第25話 居場所を増やしていく
以前にカラオケ屋の面接に落ちて以来、アルバイトをすること自体に消極的になっていました。
ありがたいことに親からもある程度の仕送りはもらっていたのですが、大学生として色々な活動をするにはそれ以上にお金が必要です。
お金が足りなくなる度に、引っ越しのアルバイト、工場のアルバイト、物流センターでのアルバイト、そういう単発バイトを入れていたのですが、肉体的にも精神的にも辛いものが多く、あまり自分に合っているとは思えませんでした。
意を決して、もう一度、恒常的に入るようなアルバイト先を探しました。
そして、原付バイクで食事の宅配をするというアルバイトを見つけることができました。週2~3日くらいで仕事をするという条件でしたが、私は暇な大学生だったので、急なシフト要請にも応えることができました。

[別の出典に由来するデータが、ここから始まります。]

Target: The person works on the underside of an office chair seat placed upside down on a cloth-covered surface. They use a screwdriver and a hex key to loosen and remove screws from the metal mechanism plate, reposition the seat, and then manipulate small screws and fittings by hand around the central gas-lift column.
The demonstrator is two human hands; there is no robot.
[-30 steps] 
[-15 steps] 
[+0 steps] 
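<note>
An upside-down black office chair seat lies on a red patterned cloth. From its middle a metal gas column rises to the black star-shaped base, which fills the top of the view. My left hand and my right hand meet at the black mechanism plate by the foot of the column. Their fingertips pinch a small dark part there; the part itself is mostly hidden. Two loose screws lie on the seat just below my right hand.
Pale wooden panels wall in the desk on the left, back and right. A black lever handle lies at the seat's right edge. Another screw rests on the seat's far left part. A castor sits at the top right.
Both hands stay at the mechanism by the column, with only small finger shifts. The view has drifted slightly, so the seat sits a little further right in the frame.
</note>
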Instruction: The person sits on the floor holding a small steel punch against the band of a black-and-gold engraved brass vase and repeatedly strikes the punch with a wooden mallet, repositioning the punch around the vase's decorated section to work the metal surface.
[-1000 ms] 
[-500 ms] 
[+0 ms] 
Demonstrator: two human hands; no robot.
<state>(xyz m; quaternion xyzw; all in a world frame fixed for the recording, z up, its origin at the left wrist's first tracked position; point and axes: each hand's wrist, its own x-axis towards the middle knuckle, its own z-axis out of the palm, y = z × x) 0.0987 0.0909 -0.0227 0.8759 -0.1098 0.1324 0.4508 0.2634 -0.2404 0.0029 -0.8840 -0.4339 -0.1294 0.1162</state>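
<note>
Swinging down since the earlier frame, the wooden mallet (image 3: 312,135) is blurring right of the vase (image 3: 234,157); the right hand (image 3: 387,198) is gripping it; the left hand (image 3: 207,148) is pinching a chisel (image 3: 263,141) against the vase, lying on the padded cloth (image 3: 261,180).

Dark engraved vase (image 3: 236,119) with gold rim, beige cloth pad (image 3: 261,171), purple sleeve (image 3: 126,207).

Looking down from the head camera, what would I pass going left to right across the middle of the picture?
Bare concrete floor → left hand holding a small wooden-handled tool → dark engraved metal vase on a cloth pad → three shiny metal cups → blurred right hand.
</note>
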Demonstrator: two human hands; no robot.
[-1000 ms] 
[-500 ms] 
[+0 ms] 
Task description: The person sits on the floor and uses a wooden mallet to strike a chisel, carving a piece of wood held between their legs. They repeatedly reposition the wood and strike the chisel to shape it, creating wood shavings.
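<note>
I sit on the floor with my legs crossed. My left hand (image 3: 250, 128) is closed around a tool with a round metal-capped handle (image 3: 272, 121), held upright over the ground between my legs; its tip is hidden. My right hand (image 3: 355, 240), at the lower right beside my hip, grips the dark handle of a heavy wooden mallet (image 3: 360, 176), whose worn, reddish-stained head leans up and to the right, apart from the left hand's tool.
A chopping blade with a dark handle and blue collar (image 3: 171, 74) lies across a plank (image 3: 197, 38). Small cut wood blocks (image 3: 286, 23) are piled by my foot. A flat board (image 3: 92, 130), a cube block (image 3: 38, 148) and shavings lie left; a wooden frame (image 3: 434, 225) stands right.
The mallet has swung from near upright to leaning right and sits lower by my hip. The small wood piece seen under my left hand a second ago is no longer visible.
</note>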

そういうところも、採用につながったのかもしれません。
そのアルバイト先でも、よい先輩や友人に恵まれました。
宅配が終われば近くのお好み焼き屋でビールを飲みながら歓談したので、その日3時間くらい入ったアルバイト代が吹っ飛ぶような有様でした。
金銭的には何のためにやっているか分からないような状態でしたが、サークル以外にも第2の居場所ができたということで、私自身の精神的にはとても良かったと思います。
居場所をつくるということは、当時の私にとって本当に大事なことでした。
一人でいると、とかく悩んでしまいます。
「逆説的自信」を持つという自分なりの目標を持ち、ひどい外見という逆境をものともせずに明るく振る舞う強い自分を演じているのですが、周りの人がいなくなり緊張の糸が途切れると、すぐに悲しみにつつまれ自分の不運を嘆いてしまいます。
脱毛が始まってから1年経っても、2年経っても、その悲しみが消えることはありませんでした。だからこそ、その悲しみにひたる時間をできるだけ少なくし、安心して過ごせる居場所をつくることが大事だったのです。
お金がないという止むにやまれぬ事情で始めたアルバイトではありましたが、新しい居場所を手に入れるという意図せぬ大きなプレゼントにもなったのです。